━━━ RECORDS FOR PROCESSING
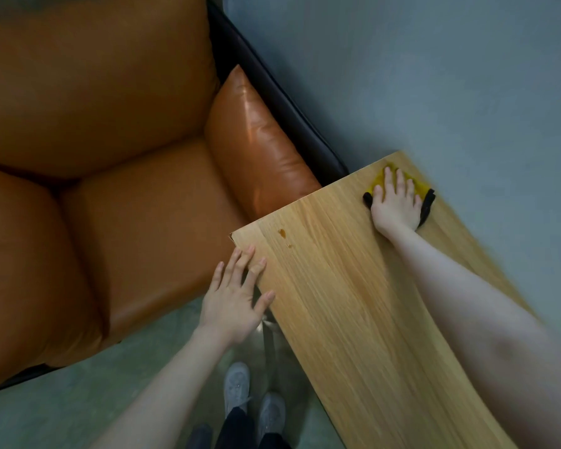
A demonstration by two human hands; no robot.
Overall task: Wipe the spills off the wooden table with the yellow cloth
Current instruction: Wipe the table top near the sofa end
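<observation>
Head view: the right hand (397,202), fingers flat, presses the yellow cloth with black edging (419,186) at the far corner of the pale wooden worktop (353,303). The left hand (235,299), fingers relaxed, steadies the near edge. An amber spill (282,233) remains, so the next wipe likely sweeps toward it.

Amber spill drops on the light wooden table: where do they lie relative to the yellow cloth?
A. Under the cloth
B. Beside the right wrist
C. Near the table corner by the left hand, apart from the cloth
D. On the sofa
C: the amber spill drops sit near the corner by the left hand, while the right hand presses the yellow cloth flat at the light wooden table's far end.
</observation>
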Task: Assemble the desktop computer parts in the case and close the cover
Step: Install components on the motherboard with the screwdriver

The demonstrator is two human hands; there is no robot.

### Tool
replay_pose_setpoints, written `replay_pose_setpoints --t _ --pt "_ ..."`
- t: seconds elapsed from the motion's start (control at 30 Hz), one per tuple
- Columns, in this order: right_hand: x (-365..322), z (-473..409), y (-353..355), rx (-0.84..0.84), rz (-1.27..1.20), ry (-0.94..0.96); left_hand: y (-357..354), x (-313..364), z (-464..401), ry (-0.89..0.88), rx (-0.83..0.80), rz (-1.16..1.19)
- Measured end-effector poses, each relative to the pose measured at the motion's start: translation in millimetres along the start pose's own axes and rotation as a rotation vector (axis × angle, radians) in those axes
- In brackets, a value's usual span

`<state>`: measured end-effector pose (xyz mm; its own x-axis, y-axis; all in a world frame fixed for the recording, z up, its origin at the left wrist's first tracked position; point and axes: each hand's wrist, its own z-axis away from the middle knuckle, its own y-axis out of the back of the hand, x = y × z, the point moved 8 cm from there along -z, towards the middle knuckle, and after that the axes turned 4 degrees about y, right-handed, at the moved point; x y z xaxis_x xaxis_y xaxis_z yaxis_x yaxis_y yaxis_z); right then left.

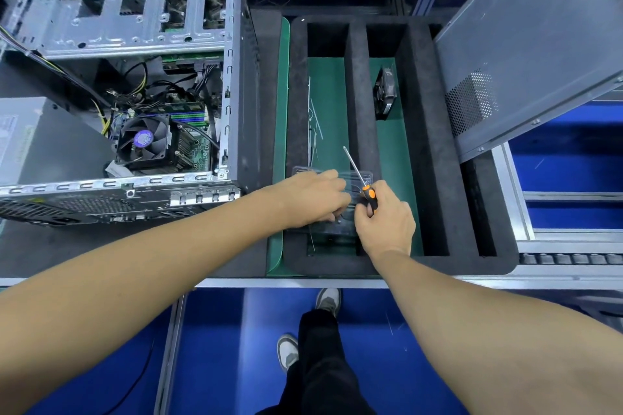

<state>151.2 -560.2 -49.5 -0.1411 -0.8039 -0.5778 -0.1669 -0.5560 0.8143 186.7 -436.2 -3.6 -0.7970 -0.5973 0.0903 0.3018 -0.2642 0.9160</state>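
Both hands are working over a clear plastic tray in the foam organiser: the right hand is gripping a screwdriver, the left hand seemingly pinching something small. Left, the open computer case is lying on the table; its cover is leaning at right.

Both forearms are bare right up to the lower corners of the frame, with no sleeve, watch, glove or ring to be seen on either one. The left hand and the right hand are bare as well. At the bottom centre, the person wears loose black trousers, creased at the leg. On the feet are grey-and-white trainers with pale soles and laces.
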Motion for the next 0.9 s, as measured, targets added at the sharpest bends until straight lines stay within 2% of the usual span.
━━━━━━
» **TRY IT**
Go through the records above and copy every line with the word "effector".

» **ANSWER AREA**
- Measured end-effector poses, each relative to the pose measured at the motion's start: translation in millimetres along the start pose's own axes and rotation as a rotation vector (axis × angle, radians) in those axes
`<state>`: measured end-effector pose (xyz mm; its own x-axis, y-axis; all in a world frame fixed for the recording, z up, its origin at the left wrist's first tracked position; point and axes: each hand's wrist, its own z-axis away from the middle knuckle, its own y-axis out of the back of the hand, x = y × z, the point moved 8 cm from there along -z, towards the middle knuckle, and after that the axes turned 4 degrees about y, right-handed, at the moved point; x y z xaxis_x xaxis_y xaxis_z yaxis_x yaxis_y yaxis_z); right then left.

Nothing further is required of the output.